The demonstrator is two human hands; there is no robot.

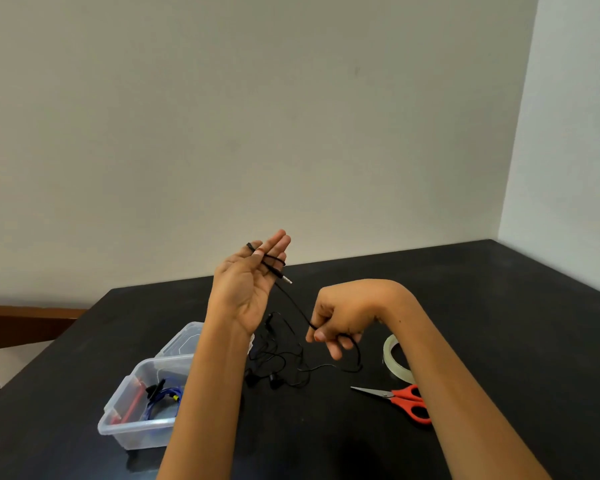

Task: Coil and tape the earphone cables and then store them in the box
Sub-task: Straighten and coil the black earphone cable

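Head view: black earphone cable (pixel 293 303) between both hands

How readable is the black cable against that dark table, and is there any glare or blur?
Head view: black cable nearly vanishes against the dark table; clear only between left hand and right hand. Soft sheen on the plastic box; slight blur overall.

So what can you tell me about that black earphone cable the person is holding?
The black earphone cable is thin and looks rubbery. Its plug end, tipped with a silver jack, is looped around the raised fingers of the left hand. From there it runs taut down to the right hand, which pinches it. The rest lies in a loose tangle on the black table, with the earbuds resting near the left forearm.
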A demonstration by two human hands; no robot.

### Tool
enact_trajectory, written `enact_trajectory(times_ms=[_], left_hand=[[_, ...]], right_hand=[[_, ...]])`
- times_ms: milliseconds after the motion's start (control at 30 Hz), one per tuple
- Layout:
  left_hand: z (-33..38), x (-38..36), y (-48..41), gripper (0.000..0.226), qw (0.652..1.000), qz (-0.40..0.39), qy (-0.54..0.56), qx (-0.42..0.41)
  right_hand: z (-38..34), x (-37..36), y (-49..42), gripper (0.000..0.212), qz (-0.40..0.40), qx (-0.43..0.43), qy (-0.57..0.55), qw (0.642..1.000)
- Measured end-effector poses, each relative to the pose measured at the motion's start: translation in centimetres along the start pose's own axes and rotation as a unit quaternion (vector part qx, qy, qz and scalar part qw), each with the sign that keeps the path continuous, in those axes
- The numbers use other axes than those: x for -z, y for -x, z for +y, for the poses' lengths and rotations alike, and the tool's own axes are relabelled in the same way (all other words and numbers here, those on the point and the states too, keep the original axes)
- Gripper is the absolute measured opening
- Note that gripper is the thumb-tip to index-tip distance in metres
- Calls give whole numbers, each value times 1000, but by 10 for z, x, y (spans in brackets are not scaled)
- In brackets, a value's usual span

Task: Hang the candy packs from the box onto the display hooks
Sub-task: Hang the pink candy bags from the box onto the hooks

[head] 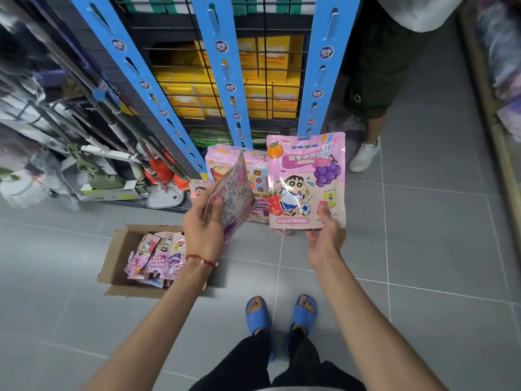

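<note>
My right hand (pixel 324 235) grips the bottom edge of a pink candy pack (pixel 306 179), held upright with its cartoon front facing me. My left hand (pixel 204 224) holds another pink candy pack (pixel 232 201), turned so its printed back shows. An open cardboard box (pixel 118 249) lies on the floor at lower left with several pink packs (pixel 158 258) inside. Three blue display strips (pixel 227 80) with slots run down the wire rack ahead. More pink packs (pixel 222 159) hang low on the middle strip, behind my hands.
A wire grid rack (pixel 270 88) holds yellow boxes behind the strips. Another person's leg and white shoe (pixel 365 153) stand at the right of the rack. Mops and cleaning tools (pixel 158 170) crowd the left. My feet in blue slippers (pixel 282 317) stand on grey tile.
</note>
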State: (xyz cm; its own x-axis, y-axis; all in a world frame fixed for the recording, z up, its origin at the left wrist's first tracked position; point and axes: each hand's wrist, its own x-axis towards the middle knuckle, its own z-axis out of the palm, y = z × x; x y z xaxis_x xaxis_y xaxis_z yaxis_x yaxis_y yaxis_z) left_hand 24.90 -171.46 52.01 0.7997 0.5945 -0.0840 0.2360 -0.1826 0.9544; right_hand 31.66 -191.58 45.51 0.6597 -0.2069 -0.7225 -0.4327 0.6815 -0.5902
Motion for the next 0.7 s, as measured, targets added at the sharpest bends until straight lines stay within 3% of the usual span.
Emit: enact_trajectory(times_ms=[333, 433, 567, 633, 700], left_hand=[[-3, 0, 16, 33, 996, 13, -50, -76], [0, -3, 21, 33, 992, 12, -75, -103], [9, -6, 26, 32, 989, -15, -80, -122], [14, -5, 29, 37, 986, -39, -84, -140], [14, -2, 29, 39, 977, -75, -99, -174]], right_hand=[[5, 9, -18, 25, 5, -49, 57, 997], [0, 7, -19, 30, -5, -75, 91, 993], [-7, 5, -12, 14, -24, -129, 177, 975], [-8, 2, -2, 24, -73, -160, 195, 965], [-11, -5, 10, 48, -128, -208, 208, 947]])
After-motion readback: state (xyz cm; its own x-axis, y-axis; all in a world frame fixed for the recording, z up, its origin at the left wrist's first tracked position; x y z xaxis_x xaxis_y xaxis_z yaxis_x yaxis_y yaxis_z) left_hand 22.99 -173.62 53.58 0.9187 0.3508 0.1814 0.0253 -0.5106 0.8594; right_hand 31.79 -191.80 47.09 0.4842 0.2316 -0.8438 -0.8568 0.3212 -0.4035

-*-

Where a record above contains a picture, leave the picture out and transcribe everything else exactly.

The demonstrator is two human hands; there is no robot.


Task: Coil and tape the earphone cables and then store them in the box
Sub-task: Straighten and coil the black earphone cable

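Head view: black earphone cable (pixel 293 303) between both hands

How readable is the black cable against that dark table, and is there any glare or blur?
Head view: black cable nearly vanishes against the dark table; clear only between left hand and right hand. Soft sheen on the plastic box; slight blur overall.

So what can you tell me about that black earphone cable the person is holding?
The black earphone cable is thin and looks rubbery. Its plug end, tipped with a silver jack, is looped around the raised fingers of the left hand. From there it runs taut down to the right hand, which pinches it. The rest lies in a loose tangle on the black table, with the earbuds resting near the left forearm.
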A demonstration by two human hands; no robot.

### Tool
enact_trajectory, written `enact_trajectory(times_ms=[_], left_hand=[[_, ...]], right_hand=[[_, ...]])`
- times_ms: milliseconds after the motion's start (control at 30 Hz), one per tuple
- Layout:
  left_hand: z (-33..38), x (-38..36), y (-48..41), gripper (0.000..0.226), qw (0.652..1.000), qz (-0.40..0.39), qy (-0.54..0.56), qx (-0.42..0.41)
  right_hand: z (-38..34), x (-37..36), y (-49..42), gripper (0.000..0.212), qz (-0.40..0.40), qx (-0.43..0.43), qy (-0.57..0.55), qw (0.642..1.000)
- Measured end-effector poses, each relative to the pose measured at the motion's start: translation in centimetres along the start pose's own axes and rotation as a unit quaternion (vector part qx, qy, qz and scalar part qw), each with the sign that keeps the path continuous, in those axes
- The numbers use other axes than those: x for -z, y for -x, z for +y, for the poses' lengths and rotations alike, and the tool's own axes are relabelled in the same way (all other words and numbers here, those on the point and the states too, keep the original axes)
- Gripper is the absolute measured opening
- Note that gripper is the thumb-tip to index-tip distance in metres
- Calls give whole numbers, each value times 1000, but by 10 for z, x, y (spans in brackets are not scaled)
- In brackets, a value's usual span

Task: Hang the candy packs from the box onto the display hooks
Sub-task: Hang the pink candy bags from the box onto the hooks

[head] 

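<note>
My right hand (pixel 324 235) grips the bottom edge of a pink candy pack (pixel 306 179), held upright with its cartoon front facing me. My left hand (pixel 204 224) holds another pink candy pack (pixel 232 201), turned so its printed back shows. An open cardboard box (pixel 118 249) lies on the floor at lower left with several pink packs (pixel 158 258) inside. Three blue display strips (pixel 227 80) with slots run down the wire rack ahead. More pink packs (pixel 222 159) hang low on the middle strip, behind my hands.
A wire grid rack (pixel 270 88) holds yellow boxes behind the strips. Another person's leg and white shoe (pixel 365 153) stand at the right of the rack. Mops and cleaning tools (pixel 158 170) crowd the left. My feet in blue slippers (pixel 282 317) stand on grey tile.
</note>
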State: (xyz cm; its own x-axis, y-axis; all in a world frame fixed for the recording, z up, its origin at the left wrist's first tracked position; point and axes: each hand's wrist, its own x-axis towards the middle knuckle, its own z-axis out of the palm, y = z × x; x y z xaxis_x xaxis_y xaxis_z yaxis_x yaxis_y yaxis_z) left_hand 24.90 -171.46 52.01 0.7997 0.5945 -0.0840 0.2360 -0.1826 0.9544; right_hand 31.66 -191.58 45.51 0.6597 -0.2069 -0.7225 -0.4327 0.6815 -0.5902
Motion for the next 0.7 s, as measured, targets added at the sharpest bends until straight lines stay within 3% of the usual span.
Emit: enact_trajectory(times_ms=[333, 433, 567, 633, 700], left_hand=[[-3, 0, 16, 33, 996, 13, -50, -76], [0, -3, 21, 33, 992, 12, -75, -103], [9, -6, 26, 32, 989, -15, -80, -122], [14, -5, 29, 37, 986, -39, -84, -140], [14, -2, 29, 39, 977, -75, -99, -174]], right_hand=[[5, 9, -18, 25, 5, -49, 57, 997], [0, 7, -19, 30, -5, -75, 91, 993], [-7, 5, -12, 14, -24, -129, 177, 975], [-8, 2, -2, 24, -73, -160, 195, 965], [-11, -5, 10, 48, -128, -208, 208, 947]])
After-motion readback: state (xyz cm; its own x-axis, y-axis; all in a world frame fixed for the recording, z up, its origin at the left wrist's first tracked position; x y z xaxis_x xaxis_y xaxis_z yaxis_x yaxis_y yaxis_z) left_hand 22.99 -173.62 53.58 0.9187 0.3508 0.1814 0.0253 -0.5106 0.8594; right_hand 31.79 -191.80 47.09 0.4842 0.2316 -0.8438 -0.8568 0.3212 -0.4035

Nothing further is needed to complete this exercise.